The single-pixel detector imaging is a portable, low-cost method to be used in many fields. Cai reports a method of flame imaging with a cost-effective single-pixel UV camera [20]. Ji reports a novel wide-angle FOV camera is developed by combining a single perovskite photodetector using computational technology [21–23]. Hasan review that the single-pixel detector has been used as the miniaturization optical spectrometers based on the spectral response learning and reconstruction method [24]. It can capture images with a single-pixel detector, rather than a CCD/CMOS array. It provides a low-cost, high spatial resolution method to image the temperature of flame. Meanwhile, perovskite photodetectors have exhibited excellent performance with high sensitivity, fast response speeds, and easy wavelength selection. The peak responsivity of the Si/MAPbBr₃ heterojunction photodetector is up to 11.5 mA/W [25]. And that, the spectral wavelength of the doped element in the flame is in the visible light band. Perovskite photodetectors are the appropriate choice to be used to image the two-dimensional flame temperature.
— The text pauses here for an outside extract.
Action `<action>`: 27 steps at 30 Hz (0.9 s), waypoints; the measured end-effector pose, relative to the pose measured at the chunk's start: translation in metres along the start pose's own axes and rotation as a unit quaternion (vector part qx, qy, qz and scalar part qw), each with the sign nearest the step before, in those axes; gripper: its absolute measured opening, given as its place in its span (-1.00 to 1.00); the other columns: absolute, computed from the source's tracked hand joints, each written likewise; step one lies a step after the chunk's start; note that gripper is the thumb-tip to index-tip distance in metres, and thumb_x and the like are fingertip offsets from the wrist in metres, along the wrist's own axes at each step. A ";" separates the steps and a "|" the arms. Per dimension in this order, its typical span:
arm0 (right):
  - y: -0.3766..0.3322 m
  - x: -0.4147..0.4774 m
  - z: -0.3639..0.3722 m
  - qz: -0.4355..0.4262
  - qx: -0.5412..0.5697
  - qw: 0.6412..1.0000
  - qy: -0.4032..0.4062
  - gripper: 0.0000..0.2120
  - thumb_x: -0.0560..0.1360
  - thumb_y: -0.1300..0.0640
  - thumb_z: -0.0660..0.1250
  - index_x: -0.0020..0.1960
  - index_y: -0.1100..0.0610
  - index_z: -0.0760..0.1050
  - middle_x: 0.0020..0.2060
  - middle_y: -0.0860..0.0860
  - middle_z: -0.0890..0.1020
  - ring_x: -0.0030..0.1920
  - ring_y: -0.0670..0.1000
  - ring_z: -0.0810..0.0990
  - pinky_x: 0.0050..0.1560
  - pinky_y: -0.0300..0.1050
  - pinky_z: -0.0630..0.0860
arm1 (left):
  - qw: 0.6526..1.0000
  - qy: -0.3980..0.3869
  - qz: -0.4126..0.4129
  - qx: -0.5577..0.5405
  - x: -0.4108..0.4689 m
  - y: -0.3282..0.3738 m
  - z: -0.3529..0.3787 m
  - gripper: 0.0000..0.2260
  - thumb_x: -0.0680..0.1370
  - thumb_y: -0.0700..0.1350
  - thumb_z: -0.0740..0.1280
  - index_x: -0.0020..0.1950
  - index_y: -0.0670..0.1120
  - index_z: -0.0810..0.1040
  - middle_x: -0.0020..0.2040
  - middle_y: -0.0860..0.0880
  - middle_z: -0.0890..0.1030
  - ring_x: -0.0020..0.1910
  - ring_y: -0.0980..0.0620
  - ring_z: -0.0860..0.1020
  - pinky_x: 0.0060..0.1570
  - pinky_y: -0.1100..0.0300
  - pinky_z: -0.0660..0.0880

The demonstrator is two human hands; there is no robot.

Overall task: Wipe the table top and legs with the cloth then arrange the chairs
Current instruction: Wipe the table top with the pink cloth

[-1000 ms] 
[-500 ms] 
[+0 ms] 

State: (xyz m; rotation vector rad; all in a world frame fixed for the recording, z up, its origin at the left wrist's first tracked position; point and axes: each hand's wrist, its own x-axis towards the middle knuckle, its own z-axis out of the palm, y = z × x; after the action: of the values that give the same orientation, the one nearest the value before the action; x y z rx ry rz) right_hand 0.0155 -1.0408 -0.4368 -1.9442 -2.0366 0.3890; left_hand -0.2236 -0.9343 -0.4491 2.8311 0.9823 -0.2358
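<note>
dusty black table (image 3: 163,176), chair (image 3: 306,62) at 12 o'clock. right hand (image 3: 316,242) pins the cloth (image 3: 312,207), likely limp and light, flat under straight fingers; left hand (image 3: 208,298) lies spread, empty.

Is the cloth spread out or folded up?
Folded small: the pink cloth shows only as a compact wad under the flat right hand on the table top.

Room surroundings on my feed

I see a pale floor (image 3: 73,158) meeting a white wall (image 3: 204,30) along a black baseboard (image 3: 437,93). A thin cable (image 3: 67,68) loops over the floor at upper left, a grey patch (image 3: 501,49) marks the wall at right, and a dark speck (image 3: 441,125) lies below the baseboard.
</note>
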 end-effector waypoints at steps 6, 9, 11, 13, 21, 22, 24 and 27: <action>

In this work, we present a high precision, portable, low-cost flame temperature im-aging method based on a perovskite single photodetector. Perovskite film epitaxy grows on the Si wafer with a SiO₂ dielectric layer forming a photodetector structure. Duo to the high light responsivity in the range from 400 nm to 900 nm, a perovskite single photodetector spectrometer has been developed using the deep-learning method. The photoresponsivity of different wavelength is depend on the voltage at both ends of structure, which can be learned as a photoresponsivity matrix for the deep-learning system based on a commercial standard blackbody source. Then, based on the doping element spectroscopic measurement of flame temperature method, the spectral line of element K⁺ have been selected to measure the flame temperature, which also acted as the characteristic spectrum has been learned by the perovskite single photodetector spectrometer. Using the deep-learning method, only the spectral line of element K⁺ has been reconstructed using the corresponding photocurrent vector in a multispectral experimental environment. As a validation experiment, typical gray scale pictures with letters imaging is realized by scanning the perovskite single-pixel photodetector. Finally, the flame temperature has been imaged and the accuracy of temperature measurement is smaller than 5% whit verifying by the infrared thermal imaging technology. It provides a potential route to develop high precision, portable, low-cost flame temperature imaging technology.

2. Materials and methods

CH₃NH₃Br (≥99.5%) was purchased from Ningbo Borun New Material Technology Co., Ltd. PbBr₂ (>99.9%) was purchased from Aladdin and N, N-dimethylformamide with molecular sieves (DMF, 99.8%) and CH₂Cl₂ (Analytical Reagent) were purchased from Sigma-Aldrich. SiO₂/Si substrate was obtained from the Dongguan Senshuo Technology Co., Ltd.

The MAPbBr₃ solution was prepared to grow perovskite thin film on the surface of SiO₂/Si substrate. With equal molar ratios, MAPbBr₃ solution was prepared by mixing CH₃NH₃Br (0.1344 g) and PbBr₂ (0.4405 g) in DMF (1 ml) solvent in a glass bottle. After sealing and stirring at room temperature for 12 h, the solution was then filtered using a 0.45 µm disposable needle filter.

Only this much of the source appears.